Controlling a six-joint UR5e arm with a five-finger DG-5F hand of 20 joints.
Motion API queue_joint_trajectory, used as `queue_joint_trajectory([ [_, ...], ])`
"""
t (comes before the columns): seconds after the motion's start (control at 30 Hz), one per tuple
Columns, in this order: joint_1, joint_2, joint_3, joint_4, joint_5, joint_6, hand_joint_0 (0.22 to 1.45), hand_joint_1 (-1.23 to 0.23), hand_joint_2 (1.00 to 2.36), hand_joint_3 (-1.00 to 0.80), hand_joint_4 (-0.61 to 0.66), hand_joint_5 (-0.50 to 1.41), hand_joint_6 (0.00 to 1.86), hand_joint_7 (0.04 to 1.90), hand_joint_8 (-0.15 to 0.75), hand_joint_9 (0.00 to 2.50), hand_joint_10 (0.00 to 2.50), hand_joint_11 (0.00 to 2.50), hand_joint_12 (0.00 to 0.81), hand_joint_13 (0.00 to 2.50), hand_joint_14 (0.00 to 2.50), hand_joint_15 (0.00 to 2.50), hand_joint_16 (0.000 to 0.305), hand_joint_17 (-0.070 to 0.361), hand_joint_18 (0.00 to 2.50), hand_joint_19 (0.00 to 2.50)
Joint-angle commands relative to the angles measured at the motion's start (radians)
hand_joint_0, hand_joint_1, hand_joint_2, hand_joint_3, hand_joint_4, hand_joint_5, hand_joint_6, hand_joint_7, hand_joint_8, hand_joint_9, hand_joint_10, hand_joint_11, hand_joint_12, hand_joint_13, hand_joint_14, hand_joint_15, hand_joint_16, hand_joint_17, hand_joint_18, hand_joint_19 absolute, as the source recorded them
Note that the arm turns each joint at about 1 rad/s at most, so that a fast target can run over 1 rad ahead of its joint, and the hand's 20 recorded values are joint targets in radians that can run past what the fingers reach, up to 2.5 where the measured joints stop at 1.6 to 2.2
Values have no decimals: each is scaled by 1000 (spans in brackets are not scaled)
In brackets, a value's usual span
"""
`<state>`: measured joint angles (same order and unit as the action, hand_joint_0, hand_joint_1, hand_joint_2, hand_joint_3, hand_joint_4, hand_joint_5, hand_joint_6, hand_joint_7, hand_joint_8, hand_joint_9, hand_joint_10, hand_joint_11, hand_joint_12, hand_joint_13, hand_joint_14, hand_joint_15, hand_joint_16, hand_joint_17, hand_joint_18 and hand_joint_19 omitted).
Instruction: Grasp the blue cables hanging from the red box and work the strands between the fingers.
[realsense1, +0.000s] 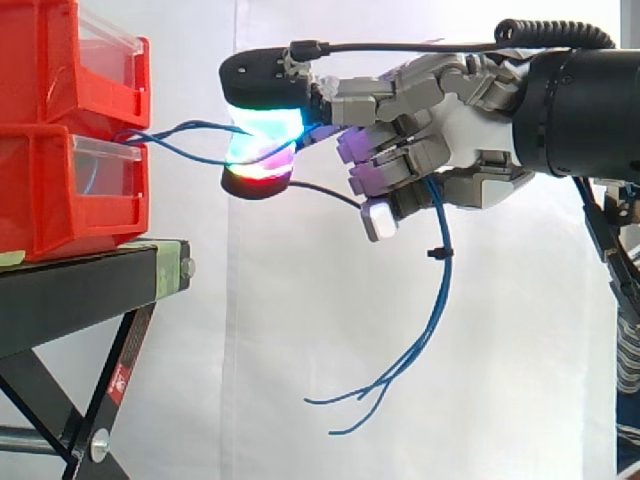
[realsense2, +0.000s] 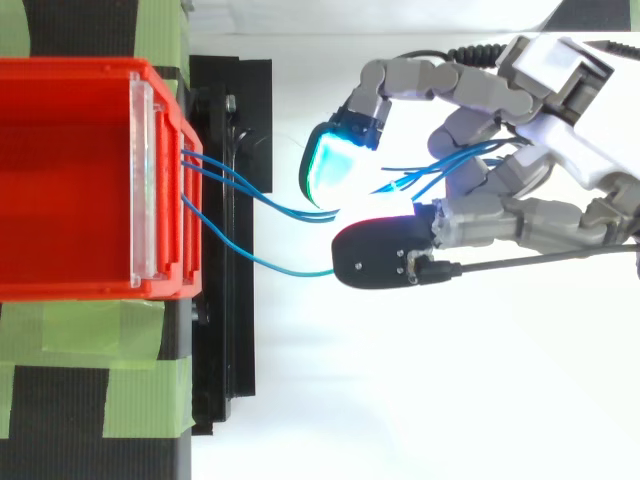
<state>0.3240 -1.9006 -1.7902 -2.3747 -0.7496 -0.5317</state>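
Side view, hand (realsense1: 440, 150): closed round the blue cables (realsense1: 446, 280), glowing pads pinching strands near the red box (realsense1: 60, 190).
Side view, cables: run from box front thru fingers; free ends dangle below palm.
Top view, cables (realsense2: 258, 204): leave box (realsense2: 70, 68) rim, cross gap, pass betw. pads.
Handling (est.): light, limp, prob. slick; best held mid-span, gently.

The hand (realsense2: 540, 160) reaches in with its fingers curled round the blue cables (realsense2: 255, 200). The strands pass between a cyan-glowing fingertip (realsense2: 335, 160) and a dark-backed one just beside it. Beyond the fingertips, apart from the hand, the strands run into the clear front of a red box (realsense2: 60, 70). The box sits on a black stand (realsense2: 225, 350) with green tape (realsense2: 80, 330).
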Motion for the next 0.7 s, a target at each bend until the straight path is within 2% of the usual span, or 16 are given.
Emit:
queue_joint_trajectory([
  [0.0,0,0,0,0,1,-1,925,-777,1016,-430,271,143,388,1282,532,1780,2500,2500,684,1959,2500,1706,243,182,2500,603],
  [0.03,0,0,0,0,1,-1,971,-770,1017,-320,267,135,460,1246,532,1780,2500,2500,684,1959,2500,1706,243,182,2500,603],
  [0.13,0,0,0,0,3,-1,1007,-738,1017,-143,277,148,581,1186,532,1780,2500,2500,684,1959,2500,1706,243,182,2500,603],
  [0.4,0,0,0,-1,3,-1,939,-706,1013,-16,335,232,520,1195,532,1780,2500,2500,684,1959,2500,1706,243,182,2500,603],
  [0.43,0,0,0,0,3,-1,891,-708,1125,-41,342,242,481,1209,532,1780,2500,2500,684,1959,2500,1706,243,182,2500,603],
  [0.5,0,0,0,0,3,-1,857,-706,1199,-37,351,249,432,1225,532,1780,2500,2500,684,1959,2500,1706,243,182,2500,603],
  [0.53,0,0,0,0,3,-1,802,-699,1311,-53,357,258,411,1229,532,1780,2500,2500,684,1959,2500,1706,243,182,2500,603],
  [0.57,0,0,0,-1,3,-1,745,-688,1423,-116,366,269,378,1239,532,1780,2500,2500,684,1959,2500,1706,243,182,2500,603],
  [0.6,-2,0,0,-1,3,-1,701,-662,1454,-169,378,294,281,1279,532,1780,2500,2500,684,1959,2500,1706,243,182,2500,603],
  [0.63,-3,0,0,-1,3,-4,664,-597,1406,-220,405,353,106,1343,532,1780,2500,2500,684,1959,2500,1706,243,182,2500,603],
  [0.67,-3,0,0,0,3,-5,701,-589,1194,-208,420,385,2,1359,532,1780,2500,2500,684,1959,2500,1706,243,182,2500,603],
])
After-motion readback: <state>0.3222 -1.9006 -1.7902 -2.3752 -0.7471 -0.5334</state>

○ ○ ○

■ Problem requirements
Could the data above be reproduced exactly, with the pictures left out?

■ Answer to the exercise
Controlling a six-joint UR5e arm with a five-finger DG-5F hand of 20 joints.
Motion API queue_joint_trajectory, used as `queue_joint_trajectory([ [_, ...], ])`
"""
t (comes before the columns): seconds after the motion's start (control at 30 Hz), one per tuple
Columns, in this order: joint_1, joint_2, joint_3, joint_4, joint_5, joint_6, hand_joint_0 (0.22 to 1.45), hand_joint_1 (-1.23 to 0.23), hand_joint_2 (1.00 to 2.36), hand_joint_3 (-1.00 to 0.80), hand_joint_4 (-0.61 to 0.66), hand_joint_5 (-0.50 to 1.41), hand_joint_6 (0.00 to 1.86), hand_joint_7 (0.04 to 1.90), hand_joint_8 (-0.15 to 0.75), hand_joint_9 (0.00 to 2.50), hand_joint_10 (0.00 to 2.50), hand_joint_11 (0.00 to 2.50), hand_joint_12 (0.00 to 0.81), hand_joint_13 (0.00 to 2.50), hand_joint_14 (0.00 to 2.50), hand_joint_15 (0.00 to 2.50), hand_joint_16 (0.000 to 0.305), hand_joint_17 (-0.070 to 0.361), hand_joint_18 (0.00 to 2.50), hand_joint_19 (0.00 to 2.50)
Joint-angle commands relative to the angles measured at the motion's start (radians)
hand_joint_0, hand_joint_1, hand_joint_2, hand_joint_3, hand_joint_4, hand_joint_5, hand_joint_6, hand_joint_7, hand_joint_8, hand_joint_9, hand_joint_10, hand_joint_11, hand_joint_12, hand_joint_13, hand_joint_14, hand_joint_15, hand_joint_16, hand_joint_17, hand_joint_18, hand_joint_19 absolute, as the source recorded them
Note that the arm turns each joint at about 1 rad/s at most, so that a fast target can run over 1 rad ahead of its joint, and the hand's 20 recorded values are joint targets in radians that can run past what the fingers reach, up to 2.5 where the measured joints stop at 1.6 to 2.2
Values have no decimals: each is scaled by 1000 (spans in brackets are not scaled)
In brackets, a value's usual span
"""
`<state>`: measured joint angles (same order and unit as the action, hand_joint_0, hand_joint_1, hand_joint_2, hand_joint_3, hand_joint_4, hand_joint_5, hand_joint_6, hand_joint_7, hand_joint_8, hand_joint_9, hand_joint_10, hand_joint_11, hand_joint_12, hand_joint_13, hand_joint_14, hand_joint_15, hand_joint_16, hand_joint_17, hand_joint_18 and hand_joint_19 omitted).
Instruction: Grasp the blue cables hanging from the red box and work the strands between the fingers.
[realsense1, +0.000s] 
[realsense2, +0.000s] 
<state>0.3240 -1.9006 -1.7902 -2.3747 -0.7496 -0.5317</state>
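Side view, hand (realsense1: 440, 150): closed round the blue cables (realsense1: 446, 280), glowing pads pinching strands near the red box (realsense1: 60, 190).
Side view, cables: run from box front thru fingers; free ends dangle below palm.
Top view, cables (realsense2: 258, 204): leave box (realsense2: 70, 68) rim, cross gap, pass betw. pads.
Handling (est.): light, limp, prob. slick; best held mid-span, gently.

The hand (realsense2: 540, 160) reaches in with its fingers curled round the blue cables (realsense2: 255, 200). The strands pass between a cyan-glowing fingertip (realsense2: 335, 160) and a dark-backed one just beside it. Beyond the fingertips, apart from the hand, the strands run into the clear front of a red box (realsense2: 60, 70). The box sits on a black stand (realsense2: 225, 350) with green tape (realsense2: 80, 330).
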Motion for the next 0.7 s, a target at each bend until the straight path is within 2% of the usual span, or 16 are given.
Emit:
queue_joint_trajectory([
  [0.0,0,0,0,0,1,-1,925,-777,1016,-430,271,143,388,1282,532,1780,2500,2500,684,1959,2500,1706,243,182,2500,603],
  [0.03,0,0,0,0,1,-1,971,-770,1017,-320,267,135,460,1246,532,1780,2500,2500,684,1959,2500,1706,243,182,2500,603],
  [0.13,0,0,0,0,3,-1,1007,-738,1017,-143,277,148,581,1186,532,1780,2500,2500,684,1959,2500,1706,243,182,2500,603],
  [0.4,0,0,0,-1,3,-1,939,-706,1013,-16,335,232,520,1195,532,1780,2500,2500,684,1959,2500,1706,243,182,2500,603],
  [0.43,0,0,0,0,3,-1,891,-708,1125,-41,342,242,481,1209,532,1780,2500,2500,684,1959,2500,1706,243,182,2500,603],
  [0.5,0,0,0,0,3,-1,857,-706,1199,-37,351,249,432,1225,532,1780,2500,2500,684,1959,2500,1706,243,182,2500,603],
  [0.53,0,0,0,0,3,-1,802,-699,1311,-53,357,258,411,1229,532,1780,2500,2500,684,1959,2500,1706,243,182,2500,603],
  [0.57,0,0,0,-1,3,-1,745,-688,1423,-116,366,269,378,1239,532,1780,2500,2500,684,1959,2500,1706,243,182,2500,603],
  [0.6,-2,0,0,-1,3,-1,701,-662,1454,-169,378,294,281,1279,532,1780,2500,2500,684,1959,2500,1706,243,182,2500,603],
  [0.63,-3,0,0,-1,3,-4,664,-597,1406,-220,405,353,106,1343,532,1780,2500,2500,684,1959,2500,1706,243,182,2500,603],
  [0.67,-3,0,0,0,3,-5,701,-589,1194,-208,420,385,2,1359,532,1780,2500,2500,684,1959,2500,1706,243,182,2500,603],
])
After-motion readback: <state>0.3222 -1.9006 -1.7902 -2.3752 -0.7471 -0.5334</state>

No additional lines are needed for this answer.